より業務の深部にまで深く入り込むことができるため、建設における経営力を身に付けたい人におすすめの会社だと言えます。
業界のつながりが手に入る
スタートアップ企業として新技術を提供していけば、その分だけ官公庁や新技術に力を入れている企業とのつながりが大きくなります。
横のつながりが増える分、経営者そして従業員の認知度の向上にもつながっていくことから、スタートアップ企業は業界で活躍したい人におすすめの環境です。
建設業界のスタートアップ企業に向いている人
建設業界のスタートアップ企業への就職・転職を希望している方向けに、スタートアップ企業に向いている人の特徴を2つまとめました。
責任感がある人
スタートアップ企業は、少数精鋭の会社であることから、従業員ひとり一人が主役です。業務をまるごと任せられる機会が多いため、責任感をもって業務に取り組める人材が最適でしょう。
実力主義で動ける人
スタートアップ企業で働く際には、実力主義の考えをもつことが重要です。少数精鋭で利益を生み出し続ける必要があることから、案件遂行を実現しなければなりません。
また、次なる案件獲得のためには、結果を残す必要があることから、実力主義で動ける人材が求められると覚えておきましょう。
建設業界を含めスタートアップ企業の注意点
魅力的なスタートアップ企業で働くことに憧れている方も多いでしょう。しかし、スタートアップ企業には注意点も存在します。参考として2つの注意点を整理しました。
給与・福利厚生が安定していない
スタートアップ企業は、できたばかりの企業であり、まだまだ後ろ盾が少ないのが事実です。そのため、大きな仕事を受注できれば、給与がよくなる一方で、逆に仕事がなければ給与が減ってしまいます。
また、休日や保険といった福利厚生が安定しづらいのも特徴です。
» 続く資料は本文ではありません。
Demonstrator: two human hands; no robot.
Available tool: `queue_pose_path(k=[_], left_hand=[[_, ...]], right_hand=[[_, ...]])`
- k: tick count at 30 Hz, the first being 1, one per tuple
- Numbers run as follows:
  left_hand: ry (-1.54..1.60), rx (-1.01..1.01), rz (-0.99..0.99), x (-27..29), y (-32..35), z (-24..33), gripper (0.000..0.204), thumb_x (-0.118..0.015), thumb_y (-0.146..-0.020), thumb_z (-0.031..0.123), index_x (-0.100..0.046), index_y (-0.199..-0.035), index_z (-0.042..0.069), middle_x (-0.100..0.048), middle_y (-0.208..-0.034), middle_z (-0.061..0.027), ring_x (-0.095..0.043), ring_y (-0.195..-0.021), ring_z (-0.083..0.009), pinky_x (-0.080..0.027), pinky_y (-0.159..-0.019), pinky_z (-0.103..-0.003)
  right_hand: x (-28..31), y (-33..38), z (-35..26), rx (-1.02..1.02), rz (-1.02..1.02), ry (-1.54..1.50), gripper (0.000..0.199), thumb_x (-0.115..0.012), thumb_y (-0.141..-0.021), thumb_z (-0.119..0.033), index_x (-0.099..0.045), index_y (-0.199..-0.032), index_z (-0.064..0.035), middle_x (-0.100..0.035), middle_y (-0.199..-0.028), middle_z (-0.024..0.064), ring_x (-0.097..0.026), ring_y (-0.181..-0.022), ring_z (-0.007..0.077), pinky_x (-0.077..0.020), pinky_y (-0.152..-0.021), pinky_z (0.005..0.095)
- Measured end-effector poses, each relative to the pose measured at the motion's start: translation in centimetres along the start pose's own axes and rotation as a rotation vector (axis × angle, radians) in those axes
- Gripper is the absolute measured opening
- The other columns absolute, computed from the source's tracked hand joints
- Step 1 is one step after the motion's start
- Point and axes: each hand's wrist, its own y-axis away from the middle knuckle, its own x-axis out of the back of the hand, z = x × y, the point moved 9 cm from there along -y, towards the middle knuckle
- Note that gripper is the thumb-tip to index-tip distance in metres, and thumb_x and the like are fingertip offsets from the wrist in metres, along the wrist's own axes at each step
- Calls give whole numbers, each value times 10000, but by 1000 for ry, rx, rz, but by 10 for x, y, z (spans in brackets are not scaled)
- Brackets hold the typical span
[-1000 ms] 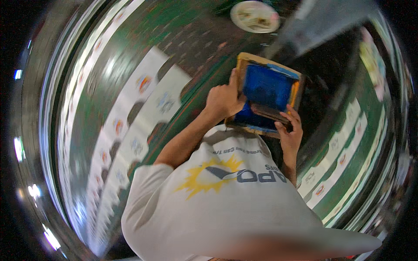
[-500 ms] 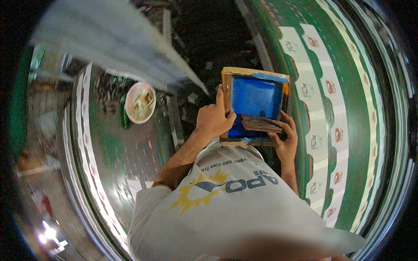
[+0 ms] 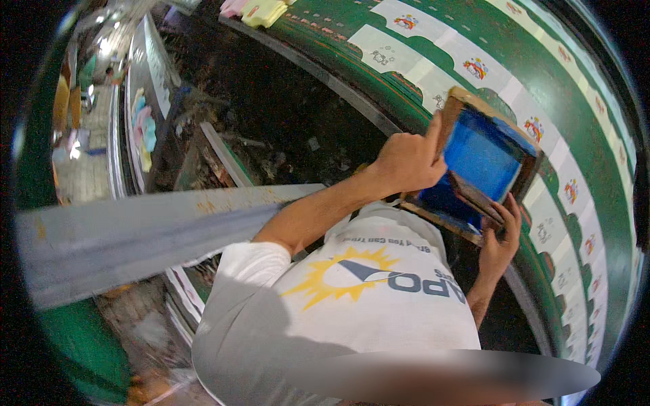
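Note:
A wooden screen printing frame [image 3: 482,150] with blue ink over its mesh is held tilted in front of my chest, near the edge of the printing table at right. My left hand [image 3: 412,160] is closed on its left side, the index finger stretched along the wood. Inside the frame, a wooden squeegee [image 3: 475,197] lies slantwise across the blue area. My right hand [image 3: 500,238] is closed around the squeegee's right end at the frame's near right corner; its palm and part of the grip are hidden.
A long green printing table [image 3: 433,51] curves along the right, bearing rows of white printed pieces [image 3: 474,68]. Pastel cloths [image 3: 267,12] sit at its far end. A grey beam [image 3: 156,230] stands close at left. Beyond it is another table with coloured cloths [image 3: 143,128].
The view has turned, and the frame now sits further right and is rotated clockwise. The beam has swung to the lower left; the white tub has left the view. Both hands keep their grip.

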Motion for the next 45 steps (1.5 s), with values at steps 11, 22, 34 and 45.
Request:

良い面もあれば、悪い面も存在する会社であることを念頭に、就職・転職を検討しましょう。
生存率が低い
日経ビジネスが調査した内容によると、スタートアップ企業の場合、20年間生存し続ける確率は0.3%だと言われています。
5年後は15.0%、10年後は6.3%と業務を継続できる企業が減り続けるため、創意工夫を凝らしながら働き続けることが重要な会社だと覚えておきましょう。
おわりに
建設業界で活躍するスタートアップ企業は複数存在し、すでに業務という成果を生み出しています。一方で、スタートアップ企業は業務・給与等が不安定化しやすいのがネックです。 面白く新しいことにチャレンジできる企業であるため、その分だけさまざまな困難のある会社だと言えます。
面白く新しいことにチャレンジできる企業であるため、その分だけさまざまな困難のある会社だと言えます。